* The task *
Reproduce the data below word for word, setting aside any picture it holds.

* Provided data *
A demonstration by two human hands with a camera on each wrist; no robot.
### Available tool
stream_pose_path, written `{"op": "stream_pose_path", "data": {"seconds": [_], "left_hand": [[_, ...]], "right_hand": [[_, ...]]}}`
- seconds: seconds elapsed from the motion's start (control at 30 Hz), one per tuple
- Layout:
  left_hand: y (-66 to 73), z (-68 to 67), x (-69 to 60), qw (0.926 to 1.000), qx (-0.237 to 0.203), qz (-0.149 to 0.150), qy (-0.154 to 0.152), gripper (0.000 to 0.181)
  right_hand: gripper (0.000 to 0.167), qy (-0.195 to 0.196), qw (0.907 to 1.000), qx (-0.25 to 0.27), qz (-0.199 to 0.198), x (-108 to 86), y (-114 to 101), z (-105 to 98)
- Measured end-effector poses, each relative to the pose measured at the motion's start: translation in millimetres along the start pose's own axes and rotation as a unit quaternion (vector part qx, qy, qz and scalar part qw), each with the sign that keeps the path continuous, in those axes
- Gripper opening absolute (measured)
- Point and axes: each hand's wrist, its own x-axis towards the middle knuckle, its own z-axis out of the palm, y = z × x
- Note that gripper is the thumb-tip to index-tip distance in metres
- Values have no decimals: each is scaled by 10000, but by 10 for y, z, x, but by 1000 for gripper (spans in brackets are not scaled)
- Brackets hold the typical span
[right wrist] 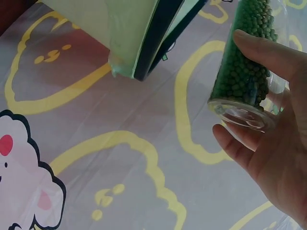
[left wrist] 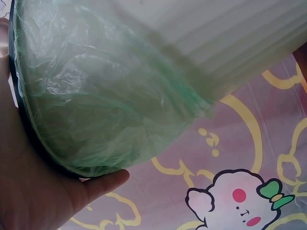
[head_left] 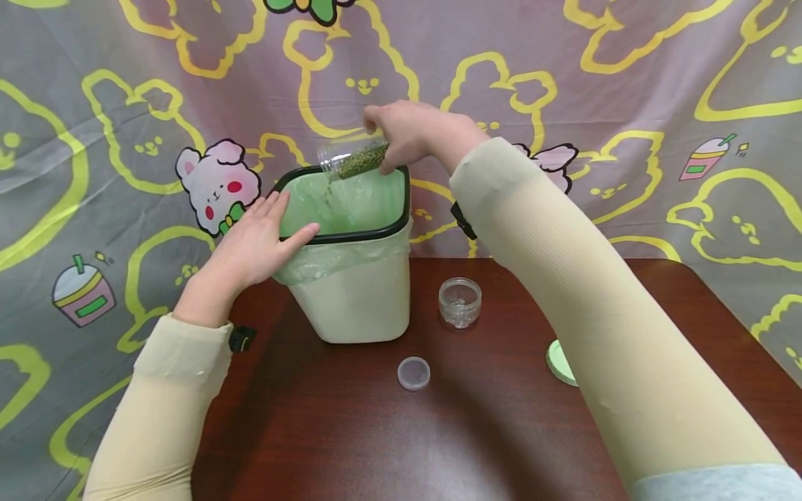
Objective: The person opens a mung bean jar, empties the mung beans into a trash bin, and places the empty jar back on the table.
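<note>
My right hand grips a clear jar, tipped with its mouth to the left over the bin. Small green beans, which look like mung beans, fill part of the jar, and a few drop from its mouth. Below stands a cream trash bin with a black rim and a pale green plastic liner folded over its edge. On the rim's left side rests my left hand, its fingers extended and the thumb along the outside of the liner.
Right of the bin, a clear, short container stands on the dark wooden table. In front lies a small translucent lid. A light green lid is partly hidden by my right forearm. A patterned cloth hangs behind.
</note>
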Motion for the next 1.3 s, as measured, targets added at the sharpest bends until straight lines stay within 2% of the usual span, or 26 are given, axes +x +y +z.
{"op": "stream_pose_path", "data": {"seconds": [0.4,0.73,1.3], "left_hand": [[-1,18,-18,10000,-34,4,-30,99],[-7,23,-12,10000,8,8,-12,99],[-7,5,-3,10000,-20,36,28,99]], "right_hand": [[64,-5,10000,25,81,-33,41,-2],[64,189,9998,-90,77,-63,73,-44],[65,133,9998,-110,87,-63,105,0]]}}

* Solution to this task *
A demonstration by two human hands with a camera on each wrist; no robot.
### Available tool
stream_pose_path, written `{"op": "stream_pose_path", "data": {"seconds": [_], "left_hand": [[_, ...]], "right_hand": [[_, ...]]}}`
- seconds: seconds elapsed from the motion's start (control at 30 Hz), one per tuple
- Layout:
  left_hand: y (-66 to 73), z (-68 to 67), x (-69 to 60), qw (0.926 to 1.000), qx (-0.237 to 0.203), qz (-0.149 to 0.150), qy (-0.154 to 0.152), gripper (0.000 to 0.181)
  right_hand: gripper (0.000 to 0.167), qy (-0.195 to 0.196), qw (0.907 to 1.000), qx (-0.25 to 0.27), qz (-0.199 to 0.198), x (-108 to 86), y (-114 to 101), z (-105 to 98)
- Measured end-effector poses, each relative to the pose measured at the motion's start: translation in millimetres along the start pose's own axes and rotation as a unit quaternion (vector part qx, qy, qz and scalar part qw), each with the sign that keeps the path continuous, in those axes
- Gripper opening absolute (measured)
- Point and axes: each hand's wrist, its own x-axis towards the middle knuckle, its own z-axis out of the palm, y = z × x
- Note that gripper is the thumb-tip to index-tip distance in metres
- Values have no decimals: each is scaled by 10000, but by 10 for y, z, x, but by 1000 for gripper (spans in brackets are not scaled)
- Brackets hold the typical span
[right wrist] 
[left wrist] 
[head_left] 
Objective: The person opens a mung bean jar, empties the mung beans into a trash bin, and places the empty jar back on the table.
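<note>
My right hand grips a clear jar, tipped with its mouth to the left over the bin. Small green beans, which look like mung beans, fill part of the jar, and a few drop from its mouth. Below stands a cream trash bin with a black rim and a pale green plastic liner folded over its edge. On the rim's left side rests my left hand, its fingers extended and the thumb along the outside of the liner.
Right of the bin, a clear, short container stands on the dark wooden table. In front lies a small translucent lid. A light green lid is partly hidden by my right forearm. A patterned cloth hangs behind.
</note>
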Motion for the next 1.3 s, as measured, targets added at the sharpest bends until straight lines stay within 2% of the usual span, or 26 are given, axes +x +y +z.
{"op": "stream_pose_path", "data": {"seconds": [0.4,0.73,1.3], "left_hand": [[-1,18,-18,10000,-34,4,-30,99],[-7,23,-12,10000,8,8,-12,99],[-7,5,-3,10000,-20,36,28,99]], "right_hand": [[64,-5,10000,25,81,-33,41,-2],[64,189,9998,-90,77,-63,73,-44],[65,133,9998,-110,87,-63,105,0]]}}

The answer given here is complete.